● **What to work on**: For every line in the data below that contains "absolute", copy the line.

● ● ● ●

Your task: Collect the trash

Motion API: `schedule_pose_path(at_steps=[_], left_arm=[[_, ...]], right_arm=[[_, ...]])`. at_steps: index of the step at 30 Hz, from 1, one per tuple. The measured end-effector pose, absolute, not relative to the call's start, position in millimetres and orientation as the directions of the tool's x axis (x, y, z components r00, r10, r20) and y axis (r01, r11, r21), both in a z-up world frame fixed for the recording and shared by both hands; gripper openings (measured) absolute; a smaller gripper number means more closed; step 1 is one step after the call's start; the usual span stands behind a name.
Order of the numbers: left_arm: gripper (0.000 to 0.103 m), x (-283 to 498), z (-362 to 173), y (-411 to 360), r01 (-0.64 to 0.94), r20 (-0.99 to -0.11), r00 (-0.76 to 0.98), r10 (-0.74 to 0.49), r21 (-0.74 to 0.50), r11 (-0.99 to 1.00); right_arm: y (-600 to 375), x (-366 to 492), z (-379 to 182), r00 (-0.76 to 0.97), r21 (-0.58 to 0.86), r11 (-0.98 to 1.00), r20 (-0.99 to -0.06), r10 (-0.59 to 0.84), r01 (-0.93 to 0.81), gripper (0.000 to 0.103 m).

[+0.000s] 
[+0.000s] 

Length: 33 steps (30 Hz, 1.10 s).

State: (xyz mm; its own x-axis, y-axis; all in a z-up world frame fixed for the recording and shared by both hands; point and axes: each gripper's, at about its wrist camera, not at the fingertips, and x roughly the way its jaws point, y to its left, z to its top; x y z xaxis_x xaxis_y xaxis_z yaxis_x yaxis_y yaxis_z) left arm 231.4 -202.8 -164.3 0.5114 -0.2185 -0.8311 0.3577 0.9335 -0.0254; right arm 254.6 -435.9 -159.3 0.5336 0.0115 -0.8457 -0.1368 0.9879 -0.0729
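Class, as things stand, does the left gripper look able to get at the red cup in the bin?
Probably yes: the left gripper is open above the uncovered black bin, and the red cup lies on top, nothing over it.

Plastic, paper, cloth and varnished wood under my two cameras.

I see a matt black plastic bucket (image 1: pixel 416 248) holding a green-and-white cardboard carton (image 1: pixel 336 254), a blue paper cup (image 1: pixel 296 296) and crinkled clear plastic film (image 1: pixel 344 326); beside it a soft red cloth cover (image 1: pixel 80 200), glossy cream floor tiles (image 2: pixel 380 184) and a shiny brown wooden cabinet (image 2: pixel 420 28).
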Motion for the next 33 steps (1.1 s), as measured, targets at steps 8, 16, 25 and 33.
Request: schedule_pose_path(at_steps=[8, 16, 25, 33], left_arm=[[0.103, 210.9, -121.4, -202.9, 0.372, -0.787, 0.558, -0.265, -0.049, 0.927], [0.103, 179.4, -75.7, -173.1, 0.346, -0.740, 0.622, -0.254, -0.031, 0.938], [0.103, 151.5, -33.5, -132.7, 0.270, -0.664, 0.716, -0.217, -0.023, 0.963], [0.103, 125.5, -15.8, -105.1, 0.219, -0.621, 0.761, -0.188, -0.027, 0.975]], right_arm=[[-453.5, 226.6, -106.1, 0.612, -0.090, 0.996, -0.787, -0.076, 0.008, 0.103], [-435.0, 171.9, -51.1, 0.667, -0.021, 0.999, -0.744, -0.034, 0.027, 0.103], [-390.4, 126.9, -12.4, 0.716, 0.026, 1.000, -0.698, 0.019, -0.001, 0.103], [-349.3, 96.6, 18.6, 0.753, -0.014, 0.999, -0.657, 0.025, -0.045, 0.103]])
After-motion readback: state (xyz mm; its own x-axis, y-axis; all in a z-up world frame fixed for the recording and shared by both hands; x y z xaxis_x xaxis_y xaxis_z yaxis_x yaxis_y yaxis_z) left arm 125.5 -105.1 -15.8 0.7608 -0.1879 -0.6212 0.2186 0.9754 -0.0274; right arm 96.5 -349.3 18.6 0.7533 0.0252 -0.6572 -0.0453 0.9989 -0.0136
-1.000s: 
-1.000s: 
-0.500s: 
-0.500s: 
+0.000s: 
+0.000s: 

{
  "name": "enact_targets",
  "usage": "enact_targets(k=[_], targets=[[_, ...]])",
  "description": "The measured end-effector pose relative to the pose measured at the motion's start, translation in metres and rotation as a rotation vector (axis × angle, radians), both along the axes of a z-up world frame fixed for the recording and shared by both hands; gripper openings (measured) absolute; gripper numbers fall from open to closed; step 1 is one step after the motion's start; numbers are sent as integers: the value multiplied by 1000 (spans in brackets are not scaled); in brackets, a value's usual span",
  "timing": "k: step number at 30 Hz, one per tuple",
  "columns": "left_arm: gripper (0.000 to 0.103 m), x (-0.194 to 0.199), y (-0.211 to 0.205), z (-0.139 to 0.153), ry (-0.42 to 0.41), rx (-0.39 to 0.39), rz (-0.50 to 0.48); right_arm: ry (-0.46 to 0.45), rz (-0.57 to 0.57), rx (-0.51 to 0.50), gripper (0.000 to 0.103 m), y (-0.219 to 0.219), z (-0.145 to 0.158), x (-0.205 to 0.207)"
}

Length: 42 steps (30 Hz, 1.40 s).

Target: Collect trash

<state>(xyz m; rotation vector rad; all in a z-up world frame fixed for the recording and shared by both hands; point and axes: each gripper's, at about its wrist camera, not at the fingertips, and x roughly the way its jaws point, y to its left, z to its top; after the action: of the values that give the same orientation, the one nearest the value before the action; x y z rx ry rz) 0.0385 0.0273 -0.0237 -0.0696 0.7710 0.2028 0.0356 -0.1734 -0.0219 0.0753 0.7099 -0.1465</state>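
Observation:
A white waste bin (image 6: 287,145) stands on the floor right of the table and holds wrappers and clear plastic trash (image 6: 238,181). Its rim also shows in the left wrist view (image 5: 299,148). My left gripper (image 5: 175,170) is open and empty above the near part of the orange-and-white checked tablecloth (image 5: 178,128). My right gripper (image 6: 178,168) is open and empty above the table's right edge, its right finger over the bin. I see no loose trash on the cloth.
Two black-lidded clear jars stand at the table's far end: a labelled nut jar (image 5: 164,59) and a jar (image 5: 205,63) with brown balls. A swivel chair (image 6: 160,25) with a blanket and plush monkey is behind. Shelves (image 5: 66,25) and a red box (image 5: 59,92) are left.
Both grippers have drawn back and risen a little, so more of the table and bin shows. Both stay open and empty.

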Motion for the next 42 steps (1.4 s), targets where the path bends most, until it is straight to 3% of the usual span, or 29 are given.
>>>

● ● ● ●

● **Solved problem**:
Motion API: `schedule_pose_path(at_steps=[_], left_arm=[[_, ...]], right_arm=[[_, ...]])`. at_steps: index of the step at 30 Hz, from 1, one per tuple. The measured end-effector pose, absolute, not relative to the call's start, position in millimetres and orientation as the directions of the tool's x axis (x, y, z components r00, r10, r20) and y axis (r01, r11, r21), both in a z-up world frame fixed for the recording and shared by both hands; gripper openings (measured) absolute; a smaller gripper number means more closed; step 1 is one step after the call's start; the usual span stands behind a name.
  "description": "The measured end-effector pose relative to the pose measured at the motion's start, translation in metres and rotation as a rotation vector (axis × angle, radians), both along the axes of a z-up world frame fixed for the recording and shared by both hands; gripper openings (measured) absolute; gripper numbers fall from open to closed; step 1 is one step after the motion's start; numbers are sent as integers: the value multiplied by 1000 (spans in brackets are not scaled); in brackets, a value's usual span",

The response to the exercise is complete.